After years of downplaying the horrific massacre at Sandy Hook Elementary School as a false flag and hoax propagated by a shadowy cabal of gun control stakeholders, longtime Infowars host Alex Jones conceded Wednesday that the December 2012 mass shooting did, in fact, occur.

“Especially since I’ve met the parents,” Jones stressed. “It’s 100% real.”

Jones’s abrupt about-face comes as jurors are set to determine just how much money he will be forced to pay Neil Heslin and Scarlett Lewis, whose son Jesse was killed in the attack, after Jones was found liable by default in a host of defamation trials this past November stemming from his conspiracy-mongering. But even as he insisted he now believes the mass casualty event was very much real — and not a staged, “synthetic” pantomime as he’d claimed in the past — Jones trial this week was less a showcase for sincere atonement as it was yet another platform for the notoriously unhinged broadcaster to rage and vamp for a decidedly unimpressed audience of attorneys, jurors, and one extremely exacerbated judge.

After several days of interrupting, deflecting, and derailing the ongoing proceedings from the defense table, Jones finally stepped forward as his party’s sole witness, where he half-heartedly attempted to walk the tightrope between showing contrition for his actions and maintaining his Infowars persona (and audience). Claiming he’d been “typecast as someone that runs around talking about Sandy Hook, makes money off Sandy Hook, is obsessed by Sandy Hook,” Jones appeared frantic and scattershot as he attempted to dissuade jurors from awarding the full $150 million in damages sought by Heslin and Lewis for the decade of torment they’ve endured as a result of Jones’ Sandy Hook denials.

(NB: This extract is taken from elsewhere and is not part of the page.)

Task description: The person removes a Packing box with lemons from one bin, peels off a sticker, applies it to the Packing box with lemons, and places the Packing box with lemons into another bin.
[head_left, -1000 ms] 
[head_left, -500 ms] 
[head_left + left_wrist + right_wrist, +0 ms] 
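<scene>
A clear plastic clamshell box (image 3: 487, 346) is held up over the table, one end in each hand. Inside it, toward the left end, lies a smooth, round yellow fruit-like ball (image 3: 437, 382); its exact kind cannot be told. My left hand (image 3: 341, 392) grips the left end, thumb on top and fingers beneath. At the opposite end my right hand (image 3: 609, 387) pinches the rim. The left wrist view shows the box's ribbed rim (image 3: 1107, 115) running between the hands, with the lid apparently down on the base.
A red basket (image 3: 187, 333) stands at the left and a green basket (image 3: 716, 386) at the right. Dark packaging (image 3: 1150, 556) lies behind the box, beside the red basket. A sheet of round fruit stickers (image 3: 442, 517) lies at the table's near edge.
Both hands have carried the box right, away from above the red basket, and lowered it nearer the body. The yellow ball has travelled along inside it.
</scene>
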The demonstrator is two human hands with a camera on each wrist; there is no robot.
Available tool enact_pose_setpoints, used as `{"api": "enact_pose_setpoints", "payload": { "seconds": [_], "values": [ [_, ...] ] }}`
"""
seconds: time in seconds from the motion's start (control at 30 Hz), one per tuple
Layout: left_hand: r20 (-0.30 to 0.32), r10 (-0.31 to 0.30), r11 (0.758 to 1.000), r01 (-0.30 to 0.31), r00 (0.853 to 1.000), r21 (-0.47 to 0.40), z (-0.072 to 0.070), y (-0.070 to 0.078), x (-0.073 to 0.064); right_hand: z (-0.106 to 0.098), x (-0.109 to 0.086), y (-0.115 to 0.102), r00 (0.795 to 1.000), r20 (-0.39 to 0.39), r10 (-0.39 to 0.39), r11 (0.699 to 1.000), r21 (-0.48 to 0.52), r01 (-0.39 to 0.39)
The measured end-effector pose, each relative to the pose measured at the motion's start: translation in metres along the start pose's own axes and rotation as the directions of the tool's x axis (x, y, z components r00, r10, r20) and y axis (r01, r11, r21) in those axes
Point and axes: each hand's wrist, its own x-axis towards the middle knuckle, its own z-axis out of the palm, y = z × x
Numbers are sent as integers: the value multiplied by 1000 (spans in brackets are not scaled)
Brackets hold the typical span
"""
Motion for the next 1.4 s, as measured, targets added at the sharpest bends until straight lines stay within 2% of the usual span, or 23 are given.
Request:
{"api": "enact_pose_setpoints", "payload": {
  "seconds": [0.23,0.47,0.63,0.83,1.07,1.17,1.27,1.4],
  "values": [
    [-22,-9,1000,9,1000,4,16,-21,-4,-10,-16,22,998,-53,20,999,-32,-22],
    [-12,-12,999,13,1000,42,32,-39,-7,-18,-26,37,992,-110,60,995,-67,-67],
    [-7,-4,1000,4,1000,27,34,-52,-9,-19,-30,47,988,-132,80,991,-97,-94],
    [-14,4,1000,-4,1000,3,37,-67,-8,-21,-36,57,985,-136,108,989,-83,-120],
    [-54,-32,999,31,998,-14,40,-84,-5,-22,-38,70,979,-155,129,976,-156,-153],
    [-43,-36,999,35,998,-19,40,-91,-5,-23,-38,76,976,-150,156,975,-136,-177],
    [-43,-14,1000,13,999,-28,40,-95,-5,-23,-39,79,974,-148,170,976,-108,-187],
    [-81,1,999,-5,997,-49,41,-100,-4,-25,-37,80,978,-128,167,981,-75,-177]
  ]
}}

“I can’t even describe the last nine-and-a-half years, the living hell that I and others have had to endure because of the recklessness and negligence of Alex Jones,” Heslin testified Tuesday.

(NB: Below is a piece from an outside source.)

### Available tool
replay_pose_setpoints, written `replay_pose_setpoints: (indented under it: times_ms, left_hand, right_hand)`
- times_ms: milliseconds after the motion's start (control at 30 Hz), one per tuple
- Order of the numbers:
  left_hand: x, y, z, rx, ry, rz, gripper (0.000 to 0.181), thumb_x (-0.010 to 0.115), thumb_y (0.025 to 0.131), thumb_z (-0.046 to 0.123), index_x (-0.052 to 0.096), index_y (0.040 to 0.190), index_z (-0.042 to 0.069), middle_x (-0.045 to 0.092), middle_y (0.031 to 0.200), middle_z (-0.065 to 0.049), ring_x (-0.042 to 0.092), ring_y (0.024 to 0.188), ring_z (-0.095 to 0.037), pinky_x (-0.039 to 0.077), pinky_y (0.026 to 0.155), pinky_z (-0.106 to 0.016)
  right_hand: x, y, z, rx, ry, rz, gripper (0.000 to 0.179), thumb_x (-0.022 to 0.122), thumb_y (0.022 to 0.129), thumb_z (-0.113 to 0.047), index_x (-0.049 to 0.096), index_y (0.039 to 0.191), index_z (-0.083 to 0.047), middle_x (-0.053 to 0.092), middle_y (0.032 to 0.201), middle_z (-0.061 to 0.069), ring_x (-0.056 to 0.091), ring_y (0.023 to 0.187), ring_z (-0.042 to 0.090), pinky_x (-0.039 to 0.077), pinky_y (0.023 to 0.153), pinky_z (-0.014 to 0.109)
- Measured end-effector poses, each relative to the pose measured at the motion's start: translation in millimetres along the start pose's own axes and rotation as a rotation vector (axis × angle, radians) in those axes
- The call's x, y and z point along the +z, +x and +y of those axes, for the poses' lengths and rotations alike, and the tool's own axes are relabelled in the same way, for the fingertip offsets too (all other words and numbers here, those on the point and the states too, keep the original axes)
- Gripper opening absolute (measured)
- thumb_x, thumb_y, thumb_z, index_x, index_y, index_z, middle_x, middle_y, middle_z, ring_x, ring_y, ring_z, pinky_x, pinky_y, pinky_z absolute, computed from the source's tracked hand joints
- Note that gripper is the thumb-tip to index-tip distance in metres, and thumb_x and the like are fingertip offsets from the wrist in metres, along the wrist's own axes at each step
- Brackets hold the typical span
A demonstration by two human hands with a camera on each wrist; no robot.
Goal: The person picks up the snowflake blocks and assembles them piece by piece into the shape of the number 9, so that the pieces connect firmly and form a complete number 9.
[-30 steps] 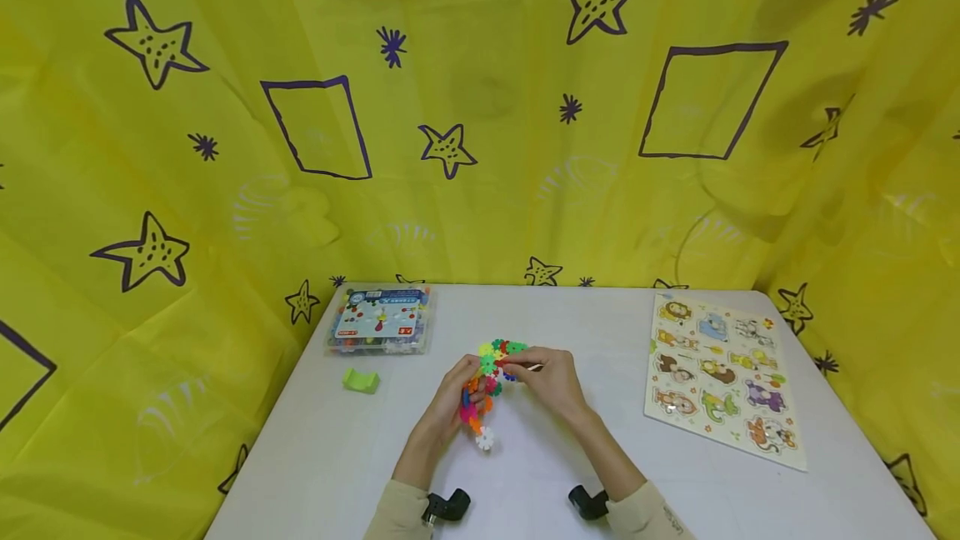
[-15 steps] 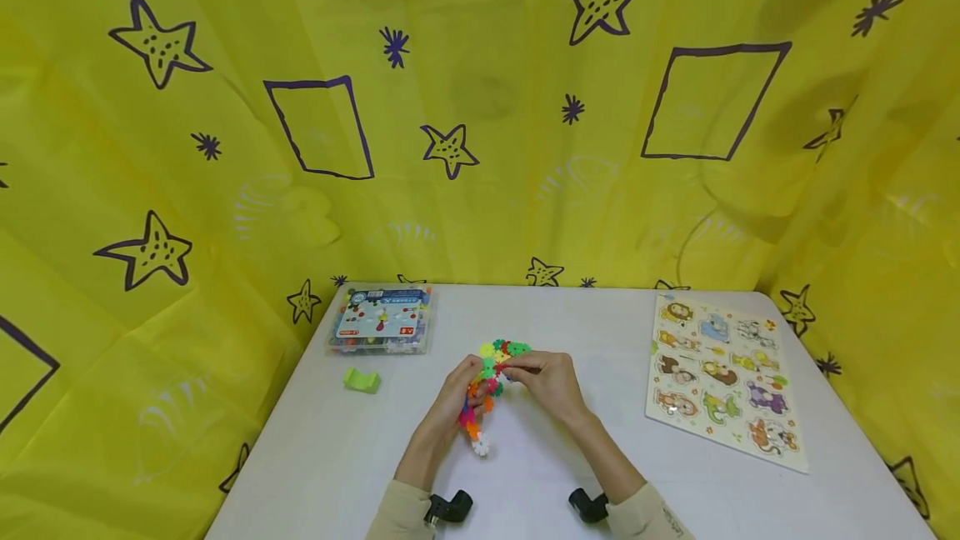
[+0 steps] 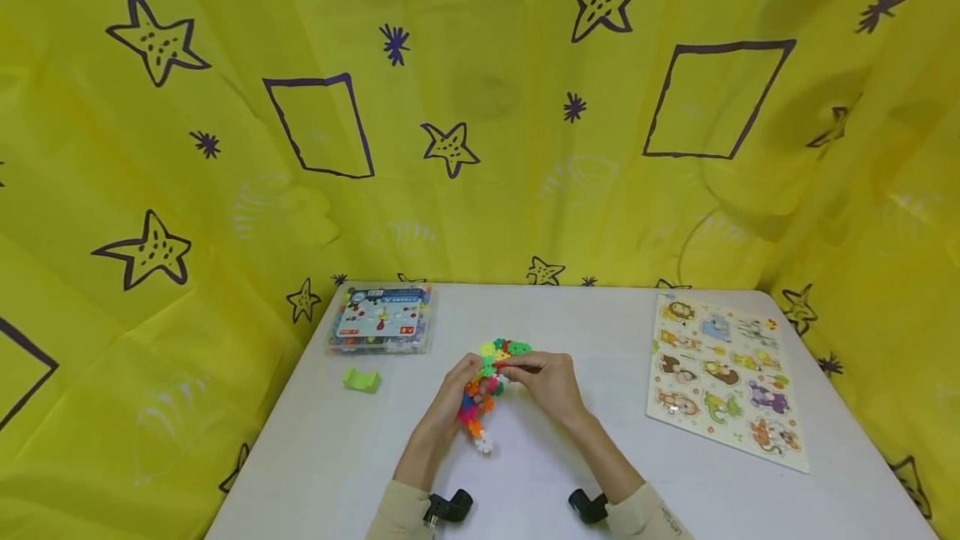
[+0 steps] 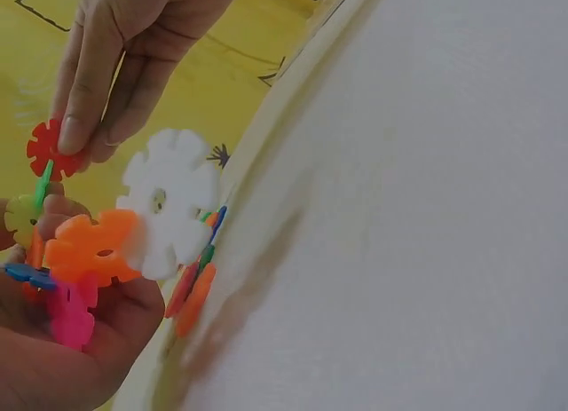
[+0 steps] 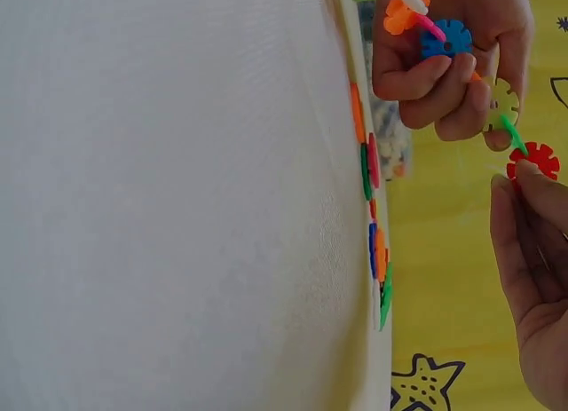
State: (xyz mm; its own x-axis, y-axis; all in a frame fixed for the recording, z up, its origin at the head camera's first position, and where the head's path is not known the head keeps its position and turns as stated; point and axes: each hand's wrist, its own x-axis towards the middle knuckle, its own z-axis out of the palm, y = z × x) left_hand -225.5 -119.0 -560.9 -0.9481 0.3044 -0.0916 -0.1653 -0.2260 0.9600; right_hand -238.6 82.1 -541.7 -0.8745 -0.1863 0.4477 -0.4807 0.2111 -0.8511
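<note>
My left hand (image 3: pixel 447 398) grips a chain of slotted plastic snowflake discs, its fingers curled round the middle. A white disc (image 4: pixel 169 202) hangs at the chain's near end, followed by an orange disc (image 4: pixel 93 249), a pink disc (image 4: pixel 73 313) and a blue disc (image 5: pixel 446 38). At the other end, a yellow disc (image 5: pixel 504 105) sits by the left fingertips with a green disc (image 4: pixel 43 185) standing out from it. Between thumb and fingers, my right hand (image 3: pixel 555 386) pinches a red disc (image 5: pixel 541 159), its edge meeting the green disc.
Several loose discs (image 3: pixel 517 348) lie on the white table (image 3: pixel 570 315) just beyond the hands. At the back left stands a clear plastic box (image 3: pixel 381 319) with a printed label, a light green block (image 3: pixel 362 380) in front of it. An animal puzzle board (image 3: pixel 720 373) lies at right.
My right fingertips have shifted slightly left with the red disc, toward the left hand. The white end of the chain has swung a little. The grip of both hands stays the same.
</note>
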Motion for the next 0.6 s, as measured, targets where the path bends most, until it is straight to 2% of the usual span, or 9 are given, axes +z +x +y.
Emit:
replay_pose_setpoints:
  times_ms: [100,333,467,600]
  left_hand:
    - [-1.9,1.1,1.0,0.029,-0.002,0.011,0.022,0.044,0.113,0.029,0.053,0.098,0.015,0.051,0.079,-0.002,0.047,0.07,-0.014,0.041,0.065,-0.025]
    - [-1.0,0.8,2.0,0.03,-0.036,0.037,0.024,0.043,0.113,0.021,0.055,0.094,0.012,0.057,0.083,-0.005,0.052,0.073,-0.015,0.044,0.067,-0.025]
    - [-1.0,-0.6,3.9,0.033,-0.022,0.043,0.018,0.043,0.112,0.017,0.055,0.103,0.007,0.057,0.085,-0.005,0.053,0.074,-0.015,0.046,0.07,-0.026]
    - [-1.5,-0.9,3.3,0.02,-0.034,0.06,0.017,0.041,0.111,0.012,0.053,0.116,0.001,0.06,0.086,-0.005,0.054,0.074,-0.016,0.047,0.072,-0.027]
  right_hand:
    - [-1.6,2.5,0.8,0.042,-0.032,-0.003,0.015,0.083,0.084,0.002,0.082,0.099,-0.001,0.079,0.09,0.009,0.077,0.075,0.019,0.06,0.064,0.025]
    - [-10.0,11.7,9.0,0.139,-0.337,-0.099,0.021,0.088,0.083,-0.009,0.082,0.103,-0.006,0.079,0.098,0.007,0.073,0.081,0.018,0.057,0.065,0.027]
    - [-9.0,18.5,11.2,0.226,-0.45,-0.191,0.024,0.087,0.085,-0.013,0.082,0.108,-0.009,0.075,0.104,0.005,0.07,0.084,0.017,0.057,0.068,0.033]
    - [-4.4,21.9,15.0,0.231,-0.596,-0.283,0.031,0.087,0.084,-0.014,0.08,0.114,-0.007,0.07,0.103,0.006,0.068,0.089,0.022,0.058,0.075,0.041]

But the most dramatic moment of the trial arguably came on Wednesday, when Jones was notified by the plaintiffs’ attorney that his defense team had accidentally sent over the full contents of his cell phone — including evidence that he’d perjured himself during his testimony.

“That is how I know you lied to me,” attorney Mark Bankston told a visibly startled Jones, before systematically running down a list of inconsistencies and potential lies Jones had said that were seemingly contradicted by the contents of his phone. That included estimates of how much income Jones and his Infowars empire had earned even after he was “deplatformed” from various social media sites — a development which had, Jones claimed, left him unable to pay the plaintiffs’ demanded damages.

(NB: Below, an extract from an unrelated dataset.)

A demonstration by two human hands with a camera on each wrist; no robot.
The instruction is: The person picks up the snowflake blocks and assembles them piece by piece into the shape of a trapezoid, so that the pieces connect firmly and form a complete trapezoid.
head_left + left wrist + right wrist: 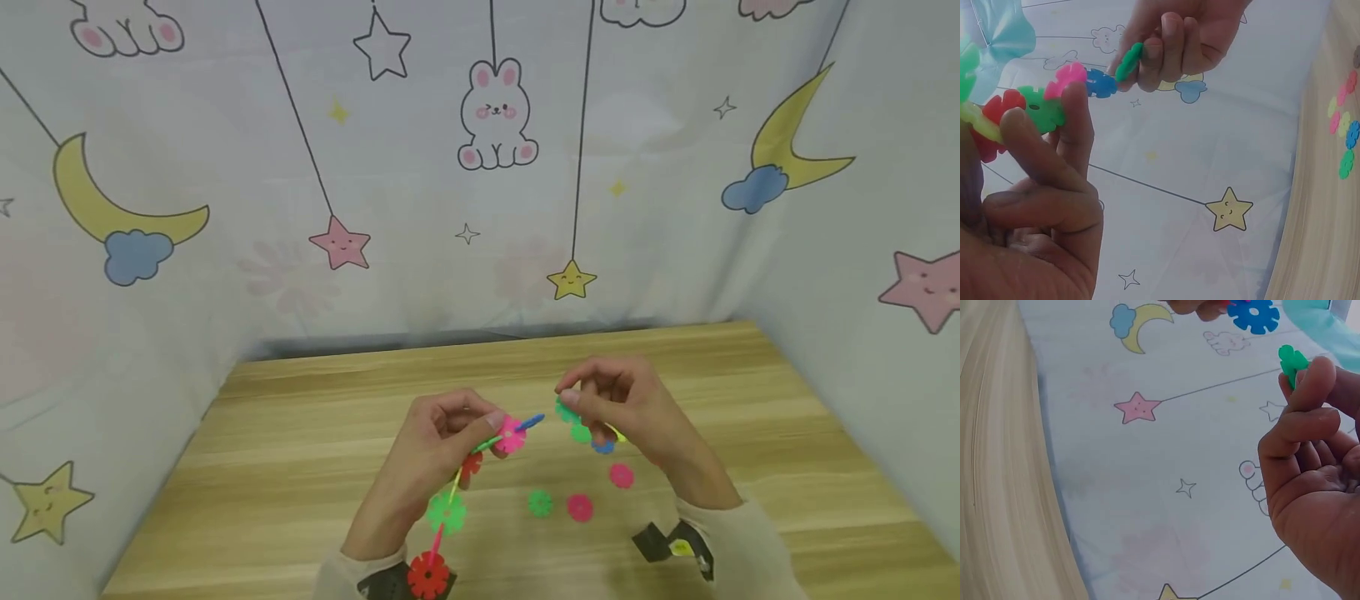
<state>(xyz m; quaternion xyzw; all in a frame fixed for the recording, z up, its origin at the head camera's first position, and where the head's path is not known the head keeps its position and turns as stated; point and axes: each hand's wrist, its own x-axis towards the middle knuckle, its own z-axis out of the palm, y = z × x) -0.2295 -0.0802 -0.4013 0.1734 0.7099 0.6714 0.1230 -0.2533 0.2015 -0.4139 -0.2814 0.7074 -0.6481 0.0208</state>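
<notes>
In the head view my left hand (442, 437) pinches a chain of interlocked plastic snowflake discs near its upper end. From there the chain hangs over the wrist, down to a red disc (428, 575). A pink disc (512, 434) and a blue disc (532, 422), seen edge-on, form its free end. My right hand (626, 408) pinches a loose green disc (566, 409) between thumb and fingers, a short way right of the blue one. The right wrist view shows the blue disc (1254, 315) flat-on, apart from the green disc (1292, 364).
Loose discs lie on the wooden table (300, 467): a green one (540, 503), a pink one (580, 507), another pink one (622, 476), and several partly hidden beneath my right hand. A printed white curtain (420, 167) encloses the table at the back and sides.
</notes>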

Faced with documentation claiming that at one point he’d been earning $800,000 in a single day, Jones nevertheless insisted that any damages more than $2 million would ruin him and his company.

During a brief recess during which the livestream feed of the trial remained active, one of the plaintiff parents was distinctly heard asking their attorney, “What happens when that phone goes to law enforcement?”

It’s a good question, and a sign that even after this, and the next three defamation cases are settled, Jones’s troubles may only just be beginning.